Leaving aside the economic issues, Charlie's actual dastardly plot ends up making Kerblam! pro-big business rather than anti-big business. Charlie is probably a People Power Protest Movement member though that is not overtly stated as I remember it. Once word gets out that the Bots were framed, I don't think his group or ideology will get much support. Moreover, the fact that Charlie seems curiously undisturbed by the fact that he is going to kill humans and has been killing humans does not suggest he actually cares about humans.

I also should mention that the method of murder via popping bubble wrap is to me laughable. I know many Doctor Who fans express terror at the thought, but since I don't pop bubble wrap I would not be assassinated.

Kerblam! also deals in awful cliches and even makes a very odd suggestion about Her. The new group is told that climbing on the conveyors is grounds for immediate termination. What are the odds therefore that at some point they will climb on the conveyors?

Image result for kerblamWhen they do, Charlie falling off while attempting to high-five Ryan should go down as one of Doctor Who's most cringeworthy moments.

This setup in Kerblam! is one I found extremely curious. The company examines each humanoid and places him/her according to the machine's results for level of abilities. The Doctress uses Her sonic to switch places with Graham by changing their results. While She is sent to Packages, Graham is sent to Maintenance.

Therefore, if She had stayed where the machine had placed them, the machine found that She has the intellectual and dexterous level of a janitor. Again, leaving aside the rather snobbish suggestion that janitors/maintenance men are dumb the idea that She is somehow that low says more than perhaps Doctor Who wants to.

Personally, not only do I find it a pretty apt description but one that could have been played for laughs.

I actually thought well of the guest cast. Claudia Jessie reminded me a bit of Heather Burns' performance as "Miss Rhode Island" in Miss Congeniality, a generally sweet and upbeat person. It's a pity that Kerblam! decided to kerblam her. The scenes between Jessie and Flanagan were quite endearing even if we were not allowed a happy ending. Flanagan to be fair also managed to mostly switch between the sweet Charlie and the crazed human rights activist.

Kerblam! manages to do something I genuinely thought impossible: make Ryan more boring than Yaz. Following last week's Demons of the Punjab this is the second time Tosin Cole appeared so remote and almost incapable of acting.
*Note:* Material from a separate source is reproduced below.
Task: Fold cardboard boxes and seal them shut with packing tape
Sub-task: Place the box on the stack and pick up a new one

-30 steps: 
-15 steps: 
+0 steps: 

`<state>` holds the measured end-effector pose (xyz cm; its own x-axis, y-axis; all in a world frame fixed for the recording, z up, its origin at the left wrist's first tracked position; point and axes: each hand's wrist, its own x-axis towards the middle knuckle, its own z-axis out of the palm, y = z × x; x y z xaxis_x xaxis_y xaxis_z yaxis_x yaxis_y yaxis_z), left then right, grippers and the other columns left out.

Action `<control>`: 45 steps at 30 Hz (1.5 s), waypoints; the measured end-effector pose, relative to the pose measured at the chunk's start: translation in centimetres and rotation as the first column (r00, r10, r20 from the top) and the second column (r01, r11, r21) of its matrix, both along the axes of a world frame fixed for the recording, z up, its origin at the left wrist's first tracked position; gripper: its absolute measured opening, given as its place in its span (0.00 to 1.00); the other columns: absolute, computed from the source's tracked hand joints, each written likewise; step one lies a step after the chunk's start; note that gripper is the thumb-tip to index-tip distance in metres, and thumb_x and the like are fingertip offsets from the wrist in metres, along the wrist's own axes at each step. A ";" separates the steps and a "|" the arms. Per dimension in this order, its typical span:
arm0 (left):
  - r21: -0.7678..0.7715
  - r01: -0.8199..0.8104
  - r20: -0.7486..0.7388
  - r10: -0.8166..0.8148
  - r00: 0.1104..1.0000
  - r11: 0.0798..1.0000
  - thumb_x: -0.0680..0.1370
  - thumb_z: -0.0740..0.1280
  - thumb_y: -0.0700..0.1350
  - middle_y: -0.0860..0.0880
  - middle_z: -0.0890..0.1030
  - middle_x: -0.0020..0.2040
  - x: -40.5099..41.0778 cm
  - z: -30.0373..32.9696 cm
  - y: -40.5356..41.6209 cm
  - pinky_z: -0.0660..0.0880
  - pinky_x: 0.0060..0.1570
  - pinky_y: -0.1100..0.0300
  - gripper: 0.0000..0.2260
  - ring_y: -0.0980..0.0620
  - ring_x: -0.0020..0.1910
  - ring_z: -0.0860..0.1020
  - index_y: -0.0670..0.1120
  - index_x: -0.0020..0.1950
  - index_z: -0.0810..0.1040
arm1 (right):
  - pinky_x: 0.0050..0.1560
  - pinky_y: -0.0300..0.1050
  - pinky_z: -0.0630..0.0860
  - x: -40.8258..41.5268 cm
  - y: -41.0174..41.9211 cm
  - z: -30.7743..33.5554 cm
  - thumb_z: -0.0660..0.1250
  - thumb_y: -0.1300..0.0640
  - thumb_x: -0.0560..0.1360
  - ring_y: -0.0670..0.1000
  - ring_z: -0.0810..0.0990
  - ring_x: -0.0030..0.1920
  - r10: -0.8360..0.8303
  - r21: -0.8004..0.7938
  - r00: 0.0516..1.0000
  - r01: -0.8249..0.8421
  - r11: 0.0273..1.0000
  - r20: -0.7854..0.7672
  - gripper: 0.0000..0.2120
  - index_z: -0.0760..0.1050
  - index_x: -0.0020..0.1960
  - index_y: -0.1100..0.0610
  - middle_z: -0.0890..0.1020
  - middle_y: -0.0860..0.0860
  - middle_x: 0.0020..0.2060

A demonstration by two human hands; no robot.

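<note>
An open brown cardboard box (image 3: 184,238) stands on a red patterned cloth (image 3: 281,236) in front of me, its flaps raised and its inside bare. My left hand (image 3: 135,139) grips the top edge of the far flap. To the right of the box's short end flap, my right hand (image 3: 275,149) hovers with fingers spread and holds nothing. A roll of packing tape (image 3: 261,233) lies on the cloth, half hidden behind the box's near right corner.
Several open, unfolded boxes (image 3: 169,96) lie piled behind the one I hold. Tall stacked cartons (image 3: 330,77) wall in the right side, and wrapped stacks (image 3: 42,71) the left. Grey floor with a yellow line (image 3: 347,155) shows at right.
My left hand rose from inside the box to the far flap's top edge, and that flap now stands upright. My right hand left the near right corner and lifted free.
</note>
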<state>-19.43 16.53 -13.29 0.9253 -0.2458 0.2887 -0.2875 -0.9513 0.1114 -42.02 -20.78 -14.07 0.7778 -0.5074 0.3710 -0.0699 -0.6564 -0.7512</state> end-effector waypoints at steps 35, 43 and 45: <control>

His line delivery is more robotic than the Delivery Bots.

Bradley Walsh is still the best thing about this series to where you wish he at least were the only Companion travelling with Her. Whittaker continues doing scrunchy-faces and bringing in the fez only reminds us that her portrayal of The Doctress is essentially a Matt Smith parody.

The fez does not suit Her and reminds us that protests to the contrary, She is not The Doctor.

Kerblam! has nothing going for it. It isn't clever or funny or witty or insightful.

I don't want it, so I won't Kerblam! it.